(Task prompt):
Quote word for word the lines below, beginning with the first and ending with the one that has "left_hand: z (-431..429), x". Drop the pictures.

(Material provided):

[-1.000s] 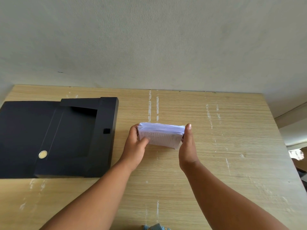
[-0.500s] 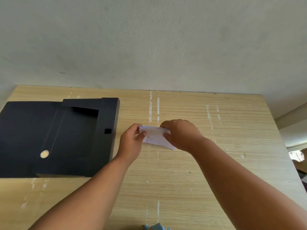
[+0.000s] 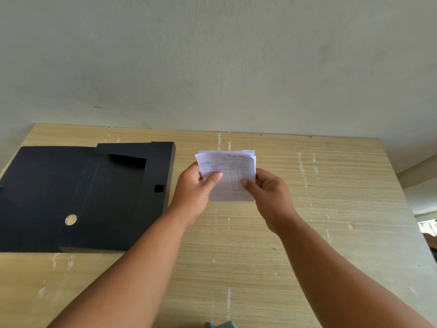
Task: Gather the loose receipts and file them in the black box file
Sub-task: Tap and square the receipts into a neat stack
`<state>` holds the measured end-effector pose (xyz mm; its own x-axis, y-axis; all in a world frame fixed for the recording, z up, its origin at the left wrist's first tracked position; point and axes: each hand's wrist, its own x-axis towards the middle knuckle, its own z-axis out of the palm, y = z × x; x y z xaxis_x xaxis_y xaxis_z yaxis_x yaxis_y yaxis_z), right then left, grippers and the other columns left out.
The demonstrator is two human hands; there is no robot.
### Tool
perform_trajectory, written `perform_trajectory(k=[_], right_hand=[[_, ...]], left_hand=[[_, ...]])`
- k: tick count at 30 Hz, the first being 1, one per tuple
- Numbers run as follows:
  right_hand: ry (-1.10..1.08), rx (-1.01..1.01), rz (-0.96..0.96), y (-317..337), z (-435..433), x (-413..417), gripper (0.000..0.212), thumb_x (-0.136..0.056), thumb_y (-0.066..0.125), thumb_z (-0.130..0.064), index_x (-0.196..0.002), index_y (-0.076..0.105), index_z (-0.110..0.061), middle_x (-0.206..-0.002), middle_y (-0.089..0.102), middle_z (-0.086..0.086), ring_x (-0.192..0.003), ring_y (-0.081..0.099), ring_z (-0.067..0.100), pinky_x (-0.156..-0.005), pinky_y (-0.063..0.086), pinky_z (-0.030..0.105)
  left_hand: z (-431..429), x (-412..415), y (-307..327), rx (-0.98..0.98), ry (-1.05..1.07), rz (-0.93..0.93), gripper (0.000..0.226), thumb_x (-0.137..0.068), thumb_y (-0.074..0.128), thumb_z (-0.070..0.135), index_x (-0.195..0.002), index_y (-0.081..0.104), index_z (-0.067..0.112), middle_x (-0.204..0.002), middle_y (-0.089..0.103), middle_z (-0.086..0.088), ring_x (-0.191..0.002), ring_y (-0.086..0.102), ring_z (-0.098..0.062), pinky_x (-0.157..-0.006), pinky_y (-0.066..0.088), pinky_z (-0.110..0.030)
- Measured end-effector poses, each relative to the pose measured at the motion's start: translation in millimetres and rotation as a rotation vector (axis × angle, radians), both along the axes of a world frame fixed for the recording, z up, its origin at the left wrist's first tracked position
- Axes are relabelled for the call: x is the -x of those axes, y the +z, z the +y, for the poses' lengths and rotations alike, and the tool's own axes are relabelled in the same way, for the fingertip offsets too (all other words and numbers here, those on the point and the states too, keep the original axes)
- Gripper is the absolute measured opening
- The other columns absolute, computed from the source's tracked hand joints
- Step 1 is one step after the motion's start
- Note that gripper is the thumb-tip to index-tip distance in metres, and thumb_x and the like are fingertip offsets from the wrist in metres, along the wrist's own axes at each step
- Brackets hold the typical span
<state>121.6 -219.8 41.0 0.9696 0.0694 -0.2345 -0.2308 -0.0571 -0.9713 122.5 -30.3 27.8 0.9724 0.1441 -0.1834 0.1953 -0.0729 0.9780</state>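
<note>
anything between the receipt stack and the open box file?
Nothing but the left hand gripping the receipt stack at its left edge; beyond it only bare wooden desk up to the black box file, per the head view.

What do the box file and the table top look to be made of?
Box file: matte black board or plastic, hard to tell; flat, dull surfaces with a round metal-looking stud. Table: likely pale wood-grain laminate, fine printed streaks, scuffed white in places.
</note>
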Motion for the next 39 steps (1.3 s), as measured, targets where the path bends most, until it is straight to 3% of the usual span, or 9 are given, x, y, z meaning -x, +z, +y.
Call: perform_trajectory(k=[2,5,7,13,19,25,28,30,39], right_hand=[[-0.081,0.019,-0.006,-5,3,4,0.017,-0.095,0.068,-0.003,-0.101,0.080,-0.014,-0.099,0.082,0.011,-0.093,0.076,0.028,-0.085,0.058,0.039],[-0.152,0.073,-0.059,-13,4,9,0.013,-0.094,0.070,-0.005,-0.103,0.077,-0.012,-0.094,0.082,0.002,-0.087,0.076,0.009,-0.073,0.054,0.018],[-0.170,0.087,-0.095,-16,4,11,0.014,-0.094,0.069,-0.004,-0.104,0.076,-0.011,-0.096,0.082,0.001,-0.089,0.076,0.007,-0.073,0.054,0.014],[-0.198,0.133,-0.137,-27,4,17,0.017,-0.093,0.069,-0.002,-0.104,0.075,-0.013,-0.098,0.081,0.000,-0.095,0.076,0.013,-0.085,0.058,0.027],[-0.152,0.386,-0.125,-46,10,25,0.006,-0.092,0.068,-0.010,-0.095,0.069,-0.014,-0.084,0.074,-0.002,-0.078,0.065,0.011,-0.071,0.052,0.031],[-0.147,0.381,-0.162,-42,13,22,0.031,-0.096,0.066,-0.014,-0.089,0.064,-0.044,-0.084,0.074,-0.017,-0.083,0.068,0.004,-0.070,0.052,0.019],[-0.163,0.396,-0.142,-41,16,16,0.017,-0.096,0.064,-0.018,-0.096,0.070,-0.034,-0.082,0.074,-0.015,-0.081,0.068,0.005,-0.066,0.052,0.022],[-0.178,0.400,-0.158,-40,17,14,0.016,-0.096,0.064,-0.018,-0.095,0.068,-0.033,-0.085,0.072,-0.018,-0.080,0.066,0.002,-0.059,0.047,0.011],[-0.237,0.445,-0.166,-51,23,19,0.010,-0.095,0.065,-0.021,-0.085,0.064,-0.022,-0.067,0.065,-0.004,-0.063,0.056,0.015,-0.054,0.041,0.024]], left_hand=[[-3,2,-2,-0.016,0.006,-0.040,0.018,-0.093,0.074,0.019,-0.109,0.071,0.025,-0.104,0.080,0.006,-0.099,0.075,-0.012,-0.091,0.059,-0.039],[-8,6,-2,-0.124,-0.008,-0.115,0.019,-0.094,0.073,0.017,-0.106,0.072,0.031,-0.100,0.079,0.014,-0.095,0.073,-0.004,-0.082,0.054,-0.018],[-11,9,-4,-0.208,-0.011,-0.142,0.016,-0.094,0.072,0.019,-0.108,0.073,0.027,-0.099,0.079,0.012,-0.095,0.072,-0.005,-0.082,0.054,-0.018],[-17,15,-10,-0.258,-0.026,-0.128,0.020,-0.096,0.070,0.023,-0.116,0.070,0.019,-0.107,0.077,0.005,-0.102,0.071,-0.013,-0.091,0.055,-0.032],[-23,23,-30,-0.299,-0.043,-0.046,0.027,-0.095,0.067,0.010,-0.117,0.060,0.023,-0.107,0.070,0.011,-0.102,0.061,0.006,-0.082,0.041,-0.004],[-20,18,-33,-0.314,0.013,-0.079,0.018,-0.096,0.067,0.015,-0.111,0.062,0.024,-0.099,0.074,0.009,-0.093,0.069,-0.006,-0.081,0.053,-0.021],[-21,15,-30,-0.343,0.070,-0.137,0.019,-0.095,0.068,0.018,-0.104,0.059,0.031,-0.090,0.073,0.012,-0.082,0.068,-0.006,-0.065,0.052,-0.017],[-22,14,-28,-0.351,0.088,-0.164,0.020,-0.094,0.069,0.018,-0.104,0.058,0.030,-0.089,0.072,0.011,-0.081,0.067,-0.007,-0.061,0.050,-0.015],[-25,18,-32,-0.358,0.114,-0.142,0.024,-0.096,0.068,0.016,-0.111,0.054,0.028,-0.096,0.072,0.006,-0.087,0.070,-0.010,-0.070,0.055,-0.024]])
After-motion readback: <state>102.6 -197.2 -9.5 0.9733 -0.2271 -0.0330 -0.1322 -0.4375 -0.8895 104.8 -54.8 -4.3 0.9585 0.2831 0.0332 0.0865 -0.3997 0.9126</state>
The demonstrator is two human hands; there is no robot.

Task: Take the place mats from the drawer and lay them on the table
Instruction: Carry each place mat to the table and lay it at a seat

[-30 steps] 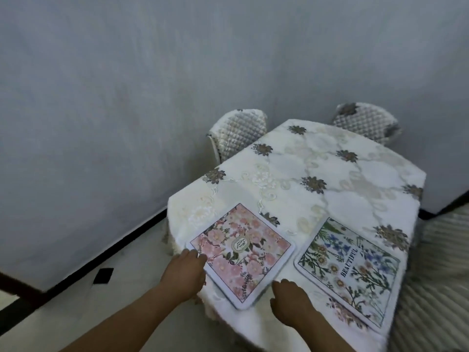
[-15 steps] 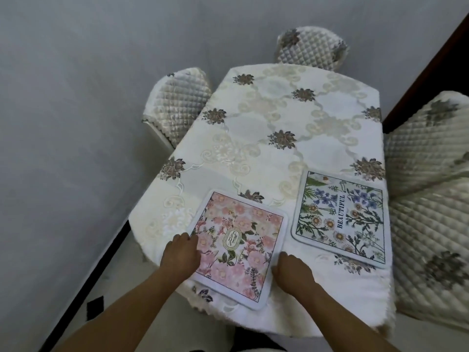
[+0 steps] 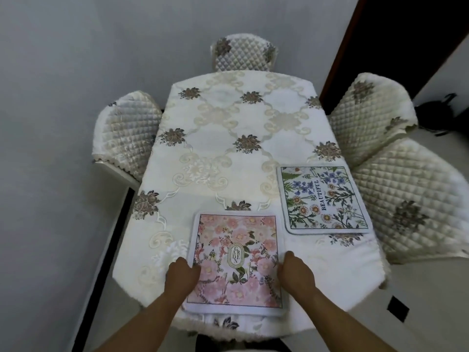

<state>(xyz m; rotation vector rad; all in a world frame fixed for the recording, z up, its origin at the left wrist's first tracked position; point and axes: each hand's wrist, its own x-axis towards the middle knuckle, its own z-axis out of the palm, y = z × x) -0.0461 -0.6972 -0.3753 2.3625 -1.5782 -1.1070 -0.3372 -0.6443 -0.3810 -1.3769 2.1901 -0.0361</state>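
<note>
A pink floral place mat [image 3: 237, 260] lies flat at the near edge of the table [image 3: 228, 138], which wears a cream tablecloth with brown flowers. My left hand [image 3: 181, 275] grips the mat's left edge and my right hand [image 3: 295, 274] grips its right edge. A second mat [image 3: 323, 199] with blue and white flowers and the word BEAUTIFUL lies on the table's right side, apart from both hands. No drawer is in view.
Quilted cream chairs stand around the table: one at the left [image 3: 127, 133], one at the far end [image 3: 243, 55], two at the right [image 3: 370, 115]. A grey wall lies behind and left, a dark doorway [image 3: 396, 47] at the upper right.
My view has swung round so the table now lies straight ahead. The pink mat has been turned square to the near edge, both hands still on its sides.
</note>
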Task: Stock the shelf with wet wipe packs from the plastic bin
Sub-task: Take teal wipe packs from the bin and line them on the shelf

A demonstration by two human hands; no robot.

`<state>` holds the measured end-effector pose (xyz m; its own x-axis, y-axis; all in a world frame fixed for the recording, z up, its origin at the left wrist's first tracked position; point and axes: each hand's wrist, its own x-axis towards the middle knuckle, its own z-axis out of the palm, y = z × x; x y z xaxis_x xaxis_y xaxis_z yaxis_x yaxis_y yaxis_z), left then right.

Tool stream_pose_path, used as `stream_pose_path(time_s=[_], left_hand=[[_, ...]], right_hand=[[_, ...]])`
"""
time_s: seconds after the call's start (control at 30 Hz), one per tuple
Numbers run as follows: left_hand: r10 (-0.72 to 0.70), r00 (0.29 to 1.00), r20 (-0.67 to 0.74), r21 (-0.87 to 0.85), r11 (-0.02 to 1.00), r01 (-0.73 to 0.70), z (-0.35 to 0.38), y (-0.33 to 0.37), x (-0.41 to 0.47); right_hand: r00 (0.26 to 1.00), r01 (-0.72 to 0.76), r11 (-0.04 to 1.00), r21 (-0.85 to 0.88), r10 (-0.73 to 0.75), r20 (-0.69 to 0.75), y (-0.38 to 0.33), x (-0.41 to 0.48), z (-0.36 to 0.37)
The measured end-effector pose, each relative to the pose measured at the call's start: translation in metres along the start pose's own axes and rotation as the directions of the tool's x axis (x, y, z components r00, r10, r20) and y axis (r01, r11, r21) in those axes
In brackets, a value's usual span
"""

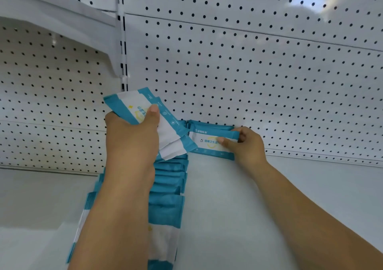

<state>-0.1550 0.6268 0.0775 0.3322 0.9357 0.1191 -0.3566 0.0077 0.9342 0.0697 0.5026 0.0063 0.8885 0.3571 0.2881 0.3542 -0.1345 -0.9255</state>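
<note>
My left hand (132, 137) grips a small bundle of teal-and-white wet wipe packs (165, 132) above the white shelf (290, 186), thumb pressed on the top pack. A row of upright packs (167, 186) runs from the front of the shelf to the back wall, partly hidden by my left forearm. My right hand (246, 143) pinches the right end of a pack (209, 141) standing upright against the pegboard back. The plastic bin is out of view.
White pegboard (248, 72) forms the back wall. A slotted upright (123, 51) divides two bays. An upper shelf edge (51, 20) overhangs at the top left. Bare shelf surface lies to the right of the row and to its left.
</note>
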Motion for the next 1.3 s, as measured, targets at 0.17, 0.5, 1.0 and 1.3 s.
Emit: stream_pose_path(time_s=[0.17,0.5,1.0,1.3], left_hand=[[-0.016,0.999,0.029,0.028,0.999,0.015,0.002,0.001,-0.001],[-0.057,0.996,0.062,0.051,0.997,0.054,0.000,-0.003,-0.004],[-0.229,0.945,0.232,-0.095,0.962,0.257,0.024,0.017,-0.031],[-0.147,0.850,0.505,-0.018,0.983,0.181,0.041,0.004,-0.065]], right_hand=[[0.995,0.065,0.984,-0.166,-0.077,-0.064,-0.001,-0.005,0.000],[0.993,0.073,0.968,-0.238,-0.093,-0.072,0.015,0.001,0.004],[1.000,0.007,0.987,0.162,-0.006,-0.005,-0.132,-0.085,-0.043],[0.990,-0.064,0.993,0.100,0.051,0.129,-0.126,-0.139,-0.065]])
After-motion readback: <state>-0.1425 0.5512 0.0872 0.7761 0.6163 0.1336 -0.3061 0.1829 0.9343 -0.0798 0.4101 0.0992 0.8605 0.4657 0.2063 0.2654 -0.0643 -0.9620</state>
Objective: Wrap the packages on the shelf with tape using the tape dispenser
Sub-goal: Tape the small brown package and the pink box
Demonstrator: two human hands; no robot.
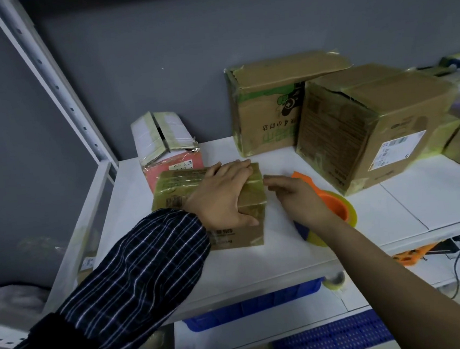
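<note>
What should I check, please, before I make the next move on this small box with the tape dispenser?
1. Small cardboard box steadied: ok, the left grip presses on its top.
2. Tape dispenser held: not ok, the right grip holds nothing.
3. Dispenser within reach: ok, it lies on the shelf right of the box.
4. Loose tape end ready: cannot tell, hidden.
5. Room to work: ok, the nearest large cardboard box stands apart.
</note>
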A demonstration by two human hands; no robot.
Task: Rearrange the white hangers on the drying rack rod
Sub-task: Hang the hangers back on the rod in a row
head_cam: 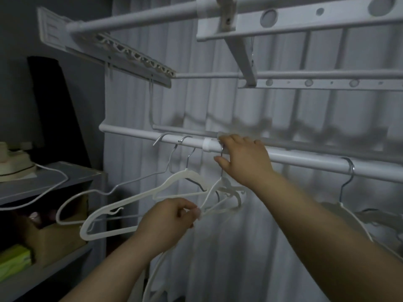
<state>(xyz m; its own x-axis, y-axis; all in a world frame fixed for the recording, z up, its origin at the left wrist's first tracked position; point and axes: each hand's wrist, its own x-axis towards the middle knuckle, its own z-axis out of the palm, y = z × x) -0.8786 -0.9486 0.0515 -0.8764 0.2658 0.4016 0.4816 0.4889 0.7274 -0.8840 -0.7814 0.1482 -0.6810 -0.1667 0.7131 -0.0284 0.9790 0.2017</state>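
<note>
A white rod (pixel 135 134) of the drying rack runs from middle left down to the right edge. Two white hangers (pixel 122 205) hang from it at the left by metal hooks, tilted leftward. My right hand (pixel 244 160) is at the rod, fingers and thumb pinching the metal hook of a third white hanger (pixel 220 190) beside the rod's white joint collar (pixel 210 144). My left hand (pixel 168 221) is below, pinching the lower arm of that hanger. Another white hanger (pixel 346 205) hangs further right on the rod.
Upper rack bars and a slotted arm (pixel 135 55) hang overhead. White curtains (pixel 218 247) are behind the rod. At left a grey shelf (pixel 54 184) carries a cable, with a cardboard box (pixel 54 236) underneath.
</note>
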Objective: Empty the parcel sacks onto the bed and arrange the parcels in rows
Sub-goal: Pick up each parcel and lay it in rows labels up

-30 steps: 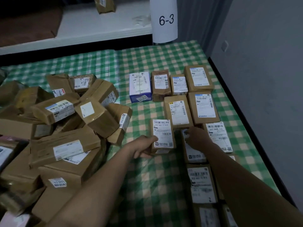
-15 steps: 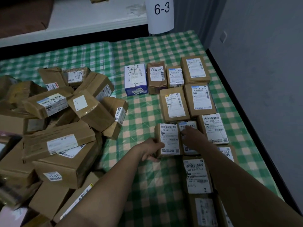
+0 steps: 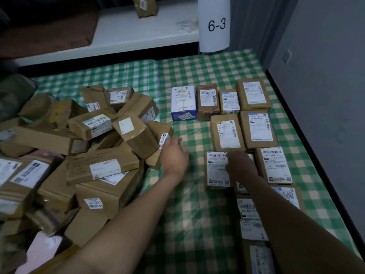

(Answer to the problem):
[-1.000s] 
[-0.500s] 
[+0.000s] 
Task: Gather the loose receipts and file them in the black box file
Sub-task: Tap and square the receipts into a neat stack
`<state>` holds the measured end-effector pose (xyz mm; its own x-axis, y-axis; all in a world frame fixed for the recording, z up, its origin at the left wrist's first tracked position; point and axes: each hand's wrist, its own x-axis towards the middle knuckle, its own z-axis out of the palm, y = z × x; x y z xaxis_x xaxis_y xaxis_z yaxis_x yaxis_y yaxis_z), right then left, grippers and the other columns left out.
The demonstrator is two human hands; there is no robot.
### Tool
perform_trajectory, written `perform_trajectory(k=[_], right_hand=[[_, ...]], left_hand=[[_, ...]])`
- k: tick count at 30 Hz, the first being 1, one per tuple
- Numbers run as follows:
  right_hand: ry (-1.10..1.08), rx (-1.01..1.01), rz (-0.96..0.96), y (-317..337), z (-435..433), x (-413..417), gripper (0.000..0.212), thumb_x (-0.136..0.056), thumb_y (-0.066..0.125), thumb_z (-0.130..0.064), index_x (-0.196..0.002), index_y (-0.076..0.105), index_z (-0.110..0.061), middle_x (-0.206..-0.002), middle_y (-0.089..0.102), middle_z (-0.086..0.086), ring_x (-0.192..0.003), ring_y (-0.081..0.099), ring_z (-0.067..0.100), pinky_x (-0.156..-0.005), pinky_y (-0.063..0.086), pinky_z (-0.030..0.105)
  left_hand: z (-431..429), x (-412..415), y (-307..327), rx (-0.98..0.98), ry (-1.05..1.07), rz (-0.93..0.93), gripper (0.000..0.226), thumb_x (-0.137..0.068), thumb_y (-0.074..0.128), thumb_z (-0.070..0.135), index_x (-0.195..0.002), index_y (-0.081..0.104), index_z (-0.067..0.112), middle_x (-0.204..0.002), middle_y (-0.089..0.103), middle_z (-0.086..0.088), ring_x (-0.191..0.002), ring_y (-0.086..0.102), ring_z (-0.098..0.062), pinky_x (-0.157..-0.006), pinky_y (-0.066..0.088), pinky_z (-0.110..0.030)

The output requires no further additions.